→ **Assignment**
Of the lines listed below, return exactly those that run from the line containing "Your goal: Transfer" through the line containing "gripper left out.", both included.
====
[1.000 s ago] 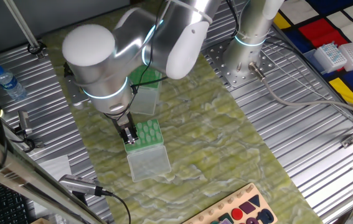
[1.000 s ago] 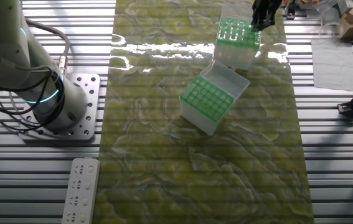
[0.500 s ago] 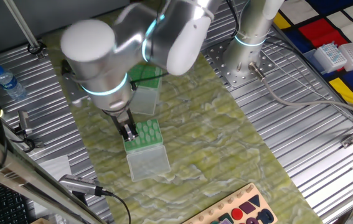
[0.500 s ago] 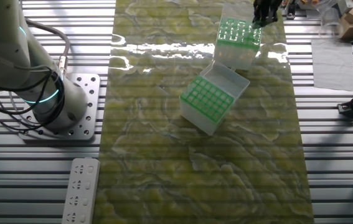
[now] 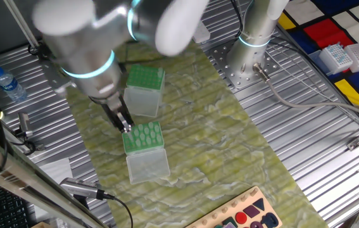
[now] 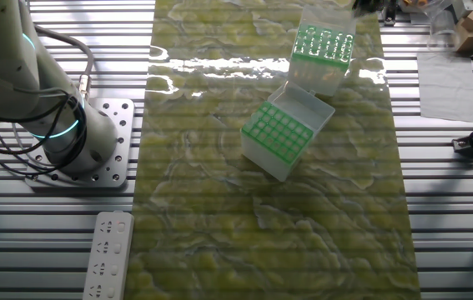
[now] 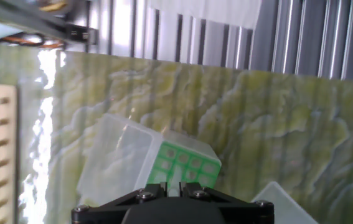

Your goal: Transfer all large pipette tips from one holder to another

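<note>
The tip [image 5: 127,130], barely visible in the gripper [image 5: 124,124], looks pinched just above the near green box [image 5: 142,137]; the other box [image 5: 144,80] stands behind, mid-mat [image 5: 217,145]. It should travel upright and steady. Ribbed metal surrounds the mat; a bottle [image 5: 7,83] lies left.

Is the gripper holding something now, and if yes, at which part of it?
It cannot be told. The gripper hangs just above the green-topped box, but motion blur hides whether a pipette tip sits between its fingers.
</note>
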`<state>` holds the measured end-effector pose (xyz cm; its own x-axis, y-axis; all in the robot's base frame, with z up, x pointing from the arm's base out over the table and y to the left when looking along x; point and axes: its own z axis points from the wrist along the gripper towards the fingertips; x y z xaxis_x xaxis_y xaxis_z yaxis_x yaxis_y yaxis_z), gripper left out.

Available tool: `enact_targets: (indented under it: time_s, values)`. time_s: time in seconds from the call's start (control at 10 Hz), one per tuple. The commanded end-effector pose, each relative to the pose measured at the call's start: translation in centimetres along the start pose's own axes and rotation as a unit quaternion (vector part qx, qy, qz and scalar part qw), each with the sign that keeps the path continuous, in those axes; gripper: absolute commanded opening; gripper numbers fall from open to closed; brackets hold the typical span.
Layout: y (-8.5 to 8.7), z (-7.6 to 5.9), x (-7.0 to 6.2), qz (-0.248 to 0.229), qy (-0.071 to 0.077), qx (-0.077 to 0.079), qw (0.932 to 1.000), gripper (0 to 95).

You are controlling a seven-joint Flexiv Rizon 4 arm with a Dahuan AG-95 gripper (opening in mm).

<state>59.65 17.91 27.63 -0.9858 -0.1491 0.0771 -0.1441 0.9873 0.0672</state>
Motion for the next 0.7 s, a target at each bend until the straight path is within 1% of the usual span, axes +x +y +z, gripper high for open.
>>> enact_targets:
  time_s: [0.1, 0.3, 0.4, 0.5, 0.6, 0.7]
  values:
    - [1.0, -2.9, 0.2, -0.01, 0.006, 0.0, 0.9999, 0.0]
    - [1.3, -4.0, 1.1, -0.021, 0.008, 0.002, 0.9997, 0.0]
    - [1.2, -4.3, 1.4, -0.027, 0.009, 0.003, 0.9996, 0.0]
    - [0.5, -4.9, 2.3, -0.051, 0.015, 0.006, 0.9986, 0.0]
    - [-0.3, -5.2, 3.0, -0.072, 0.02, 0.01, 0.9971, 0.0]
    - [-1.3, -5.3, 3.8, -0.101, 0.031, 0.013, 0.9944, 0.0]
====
→ **Answer to the exercise**
Your goal: Transfer all large pipette tips from one holder to another

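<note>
The tip [image 5: 127,130], barely visible in the gripper [image 5: 124,124], looks pinched just above the near green box [image 5: 142,137]; the other box [image 5: 144,80] stands behind, mid-mat [image 5: 217,145]. It should travel upright and steady. Ribbed metal surrounds the mat; a bottle [image 5: 7,83] lies left.

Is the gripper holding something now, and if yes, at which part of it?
It cannot be told. The gripper hangs just above the green-topped box, but motion blur hides whether a pipette tip sits between its fingers.
</note>
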`<state>` holds the measured end-effector pose (xyz cm; its own x-axis, y-axis; all in the robot's base frame, with z up, x pointing from the arm's base out over the table and y to the left when looking along x; point and axes: its own z axis points from the wrist along the gripper towards the fingertips; x y z xaxis_x xaxis_y xaxis_z yaxis_x yaxis_y yaxis_z), gripper left out.

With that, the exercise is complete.